> _What this task involves_
The entries below contain a line with "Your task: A" and a line with "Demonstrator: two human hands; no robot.". Quote exactly those two lines and all lines between them.

> _Records excerpted from a collection_
=== Begin Enclosure ===
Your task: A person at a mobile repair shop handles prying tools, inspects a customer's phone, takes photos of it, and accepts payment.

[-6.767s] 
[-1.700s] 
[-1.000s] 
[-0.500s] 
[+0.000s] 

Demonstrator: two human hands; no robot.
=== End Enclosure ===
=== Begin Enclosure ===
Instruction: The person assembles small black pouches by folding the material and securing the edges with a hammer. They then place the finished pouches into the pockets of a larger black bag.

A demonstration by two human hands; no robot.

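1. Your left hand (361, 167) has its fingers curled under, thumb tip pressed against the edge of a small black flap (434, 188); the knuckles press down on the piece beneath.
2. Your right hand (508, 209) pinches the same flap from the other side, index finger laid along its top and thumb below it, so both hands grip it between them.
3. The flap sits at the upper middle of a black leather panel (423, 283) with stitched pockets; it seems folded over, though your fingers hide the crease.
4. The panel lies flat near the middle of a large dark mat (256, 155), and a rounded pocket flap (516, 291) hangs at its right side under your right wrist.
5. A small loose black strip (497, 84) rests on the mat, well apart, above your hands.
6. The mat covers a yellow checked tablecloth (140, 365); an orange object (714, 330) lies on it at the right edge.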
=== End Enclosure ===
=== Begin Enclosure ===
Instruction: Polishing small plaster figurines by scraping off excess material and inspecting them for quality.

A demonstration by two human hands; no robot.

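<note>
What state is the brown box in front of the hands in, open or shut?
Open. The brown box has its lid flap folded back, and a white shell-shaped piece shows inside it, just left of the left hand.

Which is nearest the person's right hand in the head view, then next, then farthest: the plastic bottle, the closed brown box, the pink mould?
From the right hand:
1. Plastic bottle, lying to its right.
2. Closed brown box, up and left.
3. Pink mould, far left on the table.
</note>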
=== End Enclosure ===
> _Exercise answer_
Your task: A person at a mobile repair shop handles prying tools, inspects a customer's phone, takes photos of it, and accepts payment.

[-6.767s] 
[-1.700s] 
[-1.000s] 
[-0.500s] 
[+0.000s] 

Demonstrator: two human hands; no robot.

The answer is finished.